# Task to complete:
The reply must return each line of the data exactly.

::::::::::

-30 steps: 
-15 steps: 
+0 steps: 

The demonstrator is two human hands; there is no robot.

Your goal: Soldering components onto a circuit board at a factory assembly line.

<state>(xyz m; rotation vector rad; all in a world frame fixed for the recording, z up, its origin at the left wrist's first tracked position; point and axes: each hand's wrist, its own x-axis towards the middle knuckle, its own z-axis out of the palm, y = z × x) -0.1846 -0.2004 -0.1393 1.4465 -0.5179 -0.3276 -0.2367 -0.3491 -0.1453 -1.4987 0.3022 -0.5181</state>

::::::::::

# Output for this task:
-30 steps: 
-15 steps: 
+0 steps: 

The demonstrator is two human hands; there is no robot.

Your goal: Soldering components onto a circuit board at a factory assembly line.

<state>(xyz m; rotation vector rad; all in a world frame fixed for the recording, z up, its origin at the left wrist's first tracked position; point and axes: each hand's wrist, its own x-axis towards the middle knuckle, its own z-axis out of the palm, y = z × x) -0.1846 -0.2004 -0.1393 1.4465 -0.5179 -0.3276 -0.2367 -0.3491 -0.1453 -1.4987 0.3022 -0.5181</state>

Work on the exercise is now finished.